Queridos lectores:
«Tu Natividad, oh Virgen y Madre de Dios, anunció la alegría al mundo entero: porque de ti ha nacido el Sol de Justicia, Cristo, nuestro Dios, quien, borrando la maldición, nos trajo la bendición del cielo, y, confundiendo a la muerte, nos dio la vida perdurable»: así reza una de las antífonas que se rezan en la fiesta de la Natividad de María. Esta oración nos habla de dos realidades que se dieron el día que nació: una, que la llegada al mundo de aquella niña llena de gracia era un anuncio; dos, que ese anuncio nos colmaba de dicha y esperanza.
San Andrés de Creta, monje y compositor de himnos sagrados que vivió a caballo entre los siglos VII y VIII, dice esto mismo en el sermón donde celebra este nacimiento. Primero enumera los beneficios que Cristo nos ha hecho al revelarnos el «designio amoroso de Dios», es decir, «su anonadamiento, su encarnación y la consiguiente divinización del hombre».
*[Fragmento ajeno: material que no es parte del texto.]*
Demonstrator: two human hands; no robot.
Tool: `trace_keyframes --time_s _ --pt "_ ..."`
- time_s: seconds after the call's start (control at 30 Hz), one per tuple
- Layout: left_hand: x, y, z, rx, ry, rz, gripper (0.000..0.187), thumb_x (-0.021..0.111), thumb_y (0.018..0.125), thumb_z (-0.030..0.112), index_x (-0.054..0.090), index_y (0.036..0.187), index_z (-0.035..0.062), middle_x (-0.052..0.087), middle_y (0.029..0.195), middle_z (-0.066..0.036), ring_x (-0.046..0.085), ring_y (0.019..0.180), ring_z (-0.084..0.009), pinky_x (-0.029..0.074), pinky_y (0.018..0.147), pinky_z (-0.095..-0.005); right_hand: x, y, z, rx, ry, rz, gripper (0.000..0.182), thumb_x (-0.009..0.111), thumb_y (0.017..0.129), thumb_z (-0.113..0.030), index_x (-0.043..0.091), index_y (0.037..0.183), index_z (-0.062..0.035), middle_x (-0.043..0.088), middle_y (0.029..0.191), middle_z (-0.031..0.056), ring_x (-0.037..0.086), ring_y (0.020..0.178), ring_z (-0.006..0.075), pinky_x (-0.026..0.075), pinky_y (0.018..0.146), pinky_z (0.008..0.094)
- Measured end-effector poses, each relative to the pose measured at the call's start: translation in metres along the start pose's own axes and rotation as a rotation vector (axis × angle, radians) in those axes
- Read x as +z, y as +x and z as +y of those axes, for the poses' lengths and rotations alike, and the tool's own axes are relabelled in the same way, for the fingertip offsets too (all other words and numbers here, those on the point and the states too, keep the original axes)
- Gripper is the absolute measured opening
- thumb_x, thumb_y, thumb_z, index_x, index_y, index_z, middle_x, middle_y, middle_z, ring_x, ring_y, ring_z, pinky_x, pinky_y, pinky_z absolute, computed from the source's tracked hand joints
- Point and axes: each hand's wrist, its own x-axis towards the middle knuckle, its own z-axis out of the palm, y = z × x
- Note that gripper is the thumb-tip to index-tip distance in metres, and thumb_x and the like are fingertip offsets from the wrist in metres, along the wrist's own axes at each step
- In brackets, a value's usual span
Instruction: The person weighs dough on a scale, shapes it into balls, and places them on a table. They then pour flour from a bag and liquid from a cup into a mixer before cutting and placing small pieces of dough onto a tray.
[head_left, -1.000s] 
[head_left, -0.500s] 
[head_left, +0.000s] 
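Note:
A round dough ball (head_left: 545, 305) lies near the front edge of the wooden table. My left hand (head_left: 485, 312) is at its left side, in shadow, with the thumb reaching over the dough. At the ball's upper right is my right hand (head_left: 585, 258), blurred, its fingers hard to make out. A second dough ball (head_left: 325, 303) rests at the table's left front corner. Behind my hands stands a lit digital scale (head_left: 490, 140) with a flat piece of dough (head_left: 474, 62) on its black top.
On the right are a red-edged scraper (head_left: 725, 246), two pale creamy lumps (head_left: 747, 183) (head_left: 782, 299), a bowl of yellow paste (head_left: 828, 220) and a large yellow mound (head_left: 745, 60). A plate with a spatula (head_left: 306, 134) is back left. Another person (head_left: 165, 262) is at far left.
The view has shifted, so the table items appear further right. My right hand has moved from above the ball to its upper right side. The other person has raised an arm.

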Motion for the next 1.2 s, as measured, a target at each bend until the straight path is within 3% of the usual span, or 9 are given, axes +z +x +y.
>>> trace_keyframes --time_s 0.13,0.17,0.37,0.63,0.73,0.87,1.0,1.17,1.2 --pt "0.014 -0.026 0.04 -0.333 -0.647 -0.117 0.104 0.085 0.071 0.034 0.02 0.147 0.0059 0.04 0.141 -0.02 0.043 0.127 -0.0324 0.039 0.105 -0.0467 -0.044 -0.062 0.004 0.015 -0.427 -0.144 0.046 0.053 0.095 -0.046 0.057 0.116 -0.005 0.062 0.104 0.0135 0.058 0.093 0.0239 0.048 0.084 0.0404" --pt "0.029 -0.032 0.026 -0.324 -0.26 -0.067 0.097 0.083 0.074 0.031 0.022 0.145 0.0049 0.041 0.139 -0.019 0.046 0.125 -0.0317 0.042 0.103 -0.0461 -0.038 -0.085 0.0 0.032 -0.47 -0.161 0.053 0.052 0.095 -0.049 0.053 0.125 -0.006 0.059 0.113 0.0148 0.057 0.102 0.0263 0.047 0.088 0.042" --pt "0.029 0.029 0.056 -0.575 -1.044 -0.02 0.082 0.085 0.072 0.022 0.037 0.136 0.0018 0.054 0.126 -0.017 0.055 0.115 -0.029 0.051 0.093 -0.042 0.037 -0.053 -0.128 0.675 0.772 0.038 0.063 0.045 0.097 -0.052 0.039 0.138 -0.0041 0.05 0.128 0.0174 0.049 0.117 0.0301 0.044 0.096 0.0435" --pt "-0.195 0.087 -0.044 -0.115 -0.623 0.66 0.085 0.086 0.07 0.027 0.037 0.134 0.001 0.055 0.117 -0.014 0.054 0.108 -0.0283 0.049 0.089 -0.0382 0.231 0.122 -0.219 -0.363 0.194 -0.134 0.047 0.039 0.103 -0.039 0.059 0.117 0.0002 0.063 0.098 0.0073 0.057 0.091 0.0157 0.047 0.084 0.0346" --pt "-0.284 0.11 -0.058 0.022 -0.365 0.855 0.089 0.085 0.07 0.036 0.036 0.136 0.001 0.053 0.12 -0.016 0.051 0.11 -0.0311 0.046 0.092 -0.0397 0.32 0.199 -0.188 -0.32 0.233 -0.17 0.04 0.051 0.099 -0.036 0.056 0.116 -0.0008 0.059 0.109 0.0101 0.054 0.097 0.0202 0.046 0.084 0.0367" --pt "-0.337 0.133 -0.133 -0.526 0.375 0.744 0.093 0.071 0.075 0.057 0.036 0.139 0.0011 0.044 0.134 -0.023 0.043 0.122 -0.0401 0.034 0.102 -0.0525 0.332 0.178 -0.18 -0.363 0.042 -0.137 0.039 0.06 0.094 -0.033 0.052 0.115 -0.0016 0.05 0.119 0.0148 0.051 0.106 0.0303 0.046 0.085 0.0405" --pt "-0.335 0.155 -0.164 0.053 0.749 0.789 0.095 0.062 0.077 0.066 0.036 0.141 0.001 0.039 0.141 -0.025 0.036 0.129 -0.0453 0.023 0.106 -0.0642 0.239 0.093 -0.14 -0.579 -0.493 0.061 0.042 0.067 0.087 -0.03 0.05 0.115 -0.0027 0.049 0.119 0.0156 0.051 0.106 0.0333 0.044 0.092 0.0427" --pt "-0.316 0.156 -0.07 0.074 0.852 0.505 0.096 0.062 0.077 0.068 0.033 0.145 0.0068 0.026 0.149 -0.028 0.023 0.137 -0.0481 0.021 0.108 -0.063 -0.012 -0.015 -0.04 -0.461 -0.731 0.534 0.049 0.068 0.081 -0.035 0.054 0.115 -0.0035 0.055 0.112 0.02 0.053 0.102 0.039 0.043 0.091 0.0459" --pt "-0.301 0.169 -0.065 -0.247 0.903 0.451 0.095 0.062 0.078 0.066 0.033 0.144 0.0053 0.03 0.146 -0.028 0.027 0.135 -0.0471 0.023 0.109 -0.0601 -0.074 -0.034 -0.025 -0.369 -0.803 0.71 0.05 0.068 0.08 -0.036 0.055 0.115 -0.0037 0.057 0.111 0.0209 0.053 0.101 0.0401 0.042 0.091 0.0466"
Y luego añade que «convenía que esta fulgurante y sorprendente venida de Dios a los hombres fuera precedida de algún hecho que nos preparara a recibir con gozo el gran don de la salvación». Por tanto, «el nacimiento de la Madre de Dios es el exordio de todo este cúmulo de bienes, exordio que hallará su término y complemento en la unión del Verbo con la carne que le estaba destinada».
Si la Santísima Trinidad había creado su alma sin pecado original, toda llena de gracia, ahora le tocaba a sus padres, San Joaquín y Santa Ana, preparar -en cuanto estuviese en su mano- a la Virgen Niña para «ser la Madre de Dios, rey de todos los siglos».